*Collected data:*
○ ○ ○
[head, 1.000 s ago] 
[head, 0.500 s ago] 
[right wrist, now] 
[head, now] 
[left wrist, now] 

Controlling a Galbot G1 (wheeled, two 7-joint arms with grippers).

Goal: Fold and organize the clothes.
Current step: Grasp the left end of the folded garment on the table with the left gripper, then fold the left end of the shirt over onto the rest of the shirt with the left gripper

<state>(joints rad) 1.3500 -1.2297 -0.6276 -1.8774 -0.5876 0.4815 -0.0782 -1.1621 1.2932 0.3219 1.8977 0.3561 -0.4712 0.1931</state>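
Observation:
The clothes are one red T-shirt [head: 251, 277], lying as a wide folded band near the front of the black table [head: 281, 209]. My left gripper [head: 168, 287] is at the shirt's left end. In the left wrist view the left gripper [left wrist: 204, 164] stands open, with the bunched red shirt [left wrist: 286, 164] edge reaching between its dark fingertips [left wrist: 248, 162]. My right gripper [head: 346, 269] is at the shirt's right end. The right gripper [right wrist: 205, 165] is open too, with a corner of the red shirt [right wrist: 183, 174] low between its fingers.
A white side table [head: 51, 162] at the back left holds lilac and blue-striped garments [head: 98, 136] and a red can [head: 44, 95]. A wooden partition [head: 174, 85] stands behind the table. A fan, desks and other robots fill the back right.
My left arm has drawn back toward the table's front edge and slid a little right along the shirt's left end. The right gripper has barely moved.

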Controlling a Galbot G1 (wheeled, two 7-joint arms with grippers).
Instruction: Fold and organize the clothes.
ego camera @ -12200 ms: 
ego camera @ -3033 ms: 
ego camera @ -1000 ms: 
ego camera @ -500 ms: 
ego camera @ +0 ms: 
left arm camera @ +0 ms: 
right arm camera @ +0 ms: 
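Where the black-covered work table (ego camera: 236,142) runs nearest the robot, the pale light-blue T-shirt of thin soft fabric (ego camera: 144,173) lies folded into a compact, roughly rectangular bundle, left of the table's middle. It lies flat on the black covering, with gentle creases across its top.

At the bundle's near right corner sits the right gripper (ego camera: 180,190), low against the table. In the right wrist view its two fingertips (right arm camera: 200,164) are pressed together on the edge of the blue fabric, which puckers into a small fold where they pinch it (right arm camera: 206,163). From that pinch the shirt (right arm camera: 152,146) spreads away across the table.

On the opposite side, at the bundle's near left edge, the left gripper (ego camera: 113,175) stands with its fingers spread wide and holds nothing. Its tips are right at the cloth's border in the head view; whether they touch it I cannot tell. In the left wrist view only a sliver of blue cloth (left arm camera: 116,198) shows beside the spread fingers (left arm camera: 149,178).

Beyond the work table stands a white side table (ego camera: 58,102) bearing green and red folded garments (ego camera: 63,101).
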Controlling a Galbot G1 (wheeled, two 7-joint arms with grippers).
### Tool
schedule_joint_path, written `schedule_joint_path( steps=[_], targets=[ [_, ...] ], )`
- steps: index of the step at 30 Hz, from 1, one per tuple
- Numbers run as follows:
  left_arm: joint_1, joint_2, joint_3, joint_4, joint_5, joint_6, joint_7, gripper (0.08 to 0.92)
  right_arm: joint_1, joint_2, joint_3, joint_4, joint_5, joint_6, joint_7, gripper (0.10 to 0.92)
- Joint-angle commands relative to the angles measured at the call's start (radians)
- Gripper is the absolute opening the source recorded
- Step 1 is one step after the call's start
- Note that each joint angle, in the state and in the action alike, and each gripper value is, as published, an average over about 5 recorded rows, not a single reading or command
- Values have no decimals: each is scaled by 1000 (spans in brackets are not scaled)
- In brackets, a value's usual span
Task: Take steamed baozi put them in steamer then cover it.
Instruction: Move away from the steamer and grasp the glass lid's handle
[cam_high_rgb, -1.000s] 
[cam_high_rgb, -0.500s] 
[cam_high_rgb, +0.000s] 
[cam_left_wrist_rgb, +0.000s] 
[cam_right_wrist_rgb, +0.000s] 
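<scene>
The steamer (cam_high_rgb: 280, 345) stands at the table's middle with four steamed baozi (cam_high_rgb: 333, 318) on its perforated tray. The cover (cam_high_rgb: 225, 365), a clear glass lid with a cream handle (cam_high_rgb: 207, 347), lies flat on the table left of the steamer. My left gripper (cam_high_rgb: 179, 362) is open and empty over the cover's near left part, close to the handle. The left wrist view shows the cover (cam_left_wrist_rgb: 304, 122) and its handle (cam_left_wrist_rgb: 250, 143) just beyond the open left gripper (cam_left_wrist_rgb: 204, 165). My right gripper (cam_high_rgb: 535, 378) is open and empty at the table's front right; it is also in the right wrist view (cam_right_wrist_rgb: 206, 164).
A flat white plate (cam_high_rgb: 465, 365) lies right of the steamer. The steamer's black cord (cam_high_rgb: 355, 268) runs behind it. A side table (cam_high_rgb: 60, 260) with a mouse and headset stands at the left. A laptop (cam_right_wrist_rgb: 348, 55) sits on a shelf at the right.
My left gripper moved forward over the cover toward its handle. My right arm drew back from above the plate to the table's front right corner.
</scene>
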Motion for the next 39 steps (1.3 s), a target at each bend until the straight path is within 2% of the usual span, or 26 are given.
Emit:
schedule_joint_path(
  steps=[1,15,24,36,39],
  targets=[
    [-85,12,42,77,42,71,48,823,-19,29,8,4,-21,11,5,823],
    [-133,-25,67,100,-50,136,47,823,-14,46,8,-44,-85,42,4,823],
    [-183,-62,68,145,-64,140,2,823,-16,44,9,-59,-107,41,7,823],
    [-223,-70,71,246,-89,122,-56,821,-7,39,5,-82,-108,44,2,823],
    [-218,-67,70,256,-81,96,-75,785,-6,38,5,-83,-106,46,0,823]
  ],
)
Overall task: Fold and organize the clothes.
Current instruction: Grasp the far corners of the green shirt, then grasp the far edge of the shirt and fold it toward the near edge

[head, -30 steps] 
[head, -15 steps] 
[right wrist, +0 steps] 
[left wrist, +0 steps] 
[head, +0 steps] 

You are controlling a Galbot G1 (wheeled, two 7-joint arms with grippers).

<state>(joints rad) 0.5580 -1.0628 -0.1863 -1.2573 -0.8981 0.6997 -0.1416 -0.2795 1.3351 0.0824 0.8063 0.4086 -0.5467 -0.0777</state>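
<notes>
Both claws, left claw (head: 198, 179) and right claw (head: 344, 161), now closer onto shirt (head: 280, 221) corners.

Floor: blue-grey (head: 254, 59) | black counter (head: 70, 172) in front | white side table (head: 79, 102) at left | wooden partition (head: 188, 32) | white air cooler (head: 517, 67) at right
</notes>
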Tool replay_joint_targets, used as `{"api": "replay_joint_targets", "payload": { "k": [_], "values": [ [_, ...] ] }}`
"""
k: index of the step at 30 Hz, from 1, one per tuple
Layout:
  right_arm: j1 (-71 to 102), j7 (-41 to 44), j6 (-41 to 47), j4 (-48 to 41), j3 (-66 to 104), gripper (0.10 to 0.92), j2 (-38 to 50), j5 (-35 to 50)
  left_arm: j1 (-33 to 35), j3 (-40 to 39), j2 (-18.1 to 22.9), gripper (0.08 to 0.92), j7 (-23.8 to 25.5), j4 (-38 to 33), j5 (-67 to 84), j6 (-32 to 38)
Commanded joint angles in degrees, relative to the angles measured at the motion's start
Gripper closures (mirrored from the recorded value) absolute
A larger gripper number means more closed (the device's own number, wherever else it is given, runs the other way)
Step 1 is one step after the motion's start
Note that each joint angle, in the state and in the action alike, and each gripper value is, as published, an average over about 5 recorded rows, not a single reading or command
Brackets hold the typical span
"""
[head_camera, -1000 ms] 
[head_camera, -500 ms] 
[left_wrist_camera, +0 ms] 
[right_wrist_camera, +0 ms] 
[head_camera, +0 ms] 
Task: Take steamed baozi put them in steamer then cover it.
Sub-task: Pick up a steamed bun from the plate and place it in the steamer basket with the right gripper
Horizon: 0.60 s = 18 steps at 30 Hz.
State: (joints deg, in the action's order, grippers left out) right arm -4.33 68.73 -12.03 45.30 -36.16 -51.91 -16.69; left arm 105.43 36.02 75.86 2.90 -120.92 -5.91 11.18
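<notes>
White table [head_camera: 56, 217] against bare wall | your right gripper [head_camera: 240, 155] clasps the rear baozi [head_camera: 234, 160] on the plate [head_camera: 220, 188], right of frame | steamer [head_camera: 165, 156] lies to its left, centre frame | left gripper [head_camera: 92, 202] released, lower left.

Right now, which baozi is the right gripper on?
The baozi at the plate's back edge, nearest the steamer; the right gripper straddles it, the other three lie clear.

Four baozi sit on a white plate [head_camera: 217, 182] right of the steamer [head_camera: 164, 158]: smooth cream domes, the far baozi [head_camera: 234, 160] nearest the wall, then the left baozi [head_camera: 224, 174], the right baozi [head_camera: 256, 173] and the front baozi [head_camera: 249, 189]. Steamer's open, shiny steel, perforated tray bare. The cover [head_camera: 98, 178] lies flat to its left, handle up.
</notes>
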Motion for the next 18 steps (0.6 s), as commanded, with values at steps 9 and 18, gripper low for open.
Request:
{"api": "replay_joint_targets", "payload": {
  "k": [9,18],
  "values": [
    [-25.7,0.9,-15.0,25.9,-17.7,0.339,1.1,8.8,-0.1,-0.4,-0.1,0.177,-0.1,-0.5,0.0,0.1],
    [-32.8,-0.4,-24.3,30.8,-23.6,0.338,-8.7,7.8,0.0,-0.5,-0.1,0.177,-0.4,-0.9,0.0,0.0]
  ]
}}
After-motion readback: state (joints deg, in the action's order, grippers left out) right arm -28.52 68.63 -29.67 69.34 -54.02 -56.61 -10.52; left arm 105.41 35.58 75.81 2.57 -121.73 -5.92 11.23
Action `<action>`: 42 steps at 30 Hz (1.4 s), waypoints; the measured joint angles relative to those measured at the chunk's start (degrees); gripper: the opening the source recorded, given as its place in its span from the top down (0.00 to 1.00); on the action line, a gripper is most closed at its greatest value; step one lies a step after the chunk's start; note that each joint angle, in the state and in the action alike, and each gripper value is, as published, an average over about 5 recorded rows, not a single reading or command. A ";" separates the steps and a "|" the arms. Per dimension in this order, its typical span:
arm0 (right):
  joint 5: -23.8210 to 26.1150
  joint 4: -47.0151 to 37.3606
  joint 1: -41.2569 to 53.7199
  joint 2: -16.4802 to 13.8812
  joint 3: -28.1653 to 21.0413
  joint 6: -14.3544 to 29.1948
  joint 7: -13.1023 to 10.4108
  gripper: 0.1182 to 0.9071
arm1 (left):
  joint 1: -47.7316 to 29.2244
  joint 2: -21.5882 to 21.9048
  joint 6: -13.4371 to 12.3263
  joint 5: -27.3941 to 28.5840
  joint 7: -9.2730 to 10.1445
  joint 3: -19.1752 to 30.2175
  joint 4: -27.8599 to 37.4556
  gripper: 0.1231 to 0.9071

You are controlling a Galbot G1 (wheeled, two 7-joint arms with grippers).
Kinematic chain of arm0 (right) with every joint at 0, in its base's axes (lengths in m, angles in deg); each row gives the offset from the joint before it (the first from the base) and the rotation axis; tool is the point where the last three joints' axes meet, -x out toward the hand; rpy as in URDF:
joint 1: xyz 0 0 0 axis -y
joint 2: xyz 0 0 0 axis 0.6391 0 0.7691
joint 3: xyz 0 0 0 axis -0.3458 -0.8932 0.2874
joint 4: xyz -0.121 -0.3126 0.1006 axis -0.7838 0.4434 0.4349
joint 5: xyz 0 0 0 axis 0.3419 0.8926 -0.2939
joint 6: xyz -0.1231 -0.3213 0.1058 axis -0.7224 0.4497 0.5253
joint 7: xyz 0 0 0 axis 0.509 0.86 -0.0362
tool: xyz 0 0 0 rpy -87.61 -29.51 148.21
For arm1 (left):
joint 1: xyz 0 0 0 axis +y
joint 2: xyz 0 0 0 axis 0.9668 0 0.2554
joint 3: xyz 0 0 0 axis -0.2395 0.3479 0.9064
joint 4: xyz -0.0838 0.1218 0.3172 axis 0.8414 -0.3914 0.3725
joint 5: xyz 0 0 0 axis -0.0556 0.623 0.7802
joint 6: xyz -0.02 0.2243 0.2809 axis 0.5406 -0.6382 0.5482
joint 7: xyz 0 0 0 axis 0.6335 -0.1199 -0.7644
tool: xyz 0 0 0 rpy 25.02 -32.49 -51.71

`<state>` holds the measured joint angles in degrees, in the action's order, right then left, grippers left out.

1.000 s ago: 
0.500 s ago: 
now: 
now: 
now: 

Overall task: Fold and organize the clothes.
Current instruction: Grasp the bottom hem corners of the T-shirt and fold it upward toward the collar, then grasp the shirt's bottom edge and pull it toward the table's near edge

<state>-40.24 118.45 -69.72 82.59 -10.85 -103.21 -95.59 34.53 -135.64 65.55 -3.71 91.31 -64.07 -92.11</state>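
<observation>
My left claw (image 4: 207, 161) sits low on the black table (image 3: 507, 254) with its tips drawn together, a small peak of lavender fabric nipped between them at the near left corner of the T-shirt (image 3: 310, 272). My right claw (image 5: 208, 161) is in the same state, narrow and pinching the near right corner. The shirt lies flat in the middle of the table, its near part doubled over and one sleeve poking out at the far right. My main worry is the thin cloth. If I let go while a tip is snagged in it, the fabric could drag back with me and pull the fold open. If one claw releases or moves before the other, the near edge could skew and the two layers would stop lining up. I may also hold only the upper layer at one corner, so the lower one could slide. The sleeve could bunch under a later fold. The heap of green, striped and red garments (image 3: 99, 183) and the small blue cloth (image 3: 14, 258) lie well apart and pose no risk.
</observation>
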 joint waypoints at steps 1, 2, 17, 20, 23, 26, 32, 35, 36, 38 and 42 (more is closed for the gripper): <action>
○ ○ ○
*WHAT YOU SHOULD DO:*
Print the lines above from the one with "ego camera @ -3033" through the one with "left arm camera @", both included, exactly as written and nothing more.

*TASK OUTPUT:*
ego camera @ -3033 ms: 
ego camera @ -1000 ms: 
ego camera @ -500 ms: 
ego camera @ +0 ms: 
left arm camera @ +0 ms: 

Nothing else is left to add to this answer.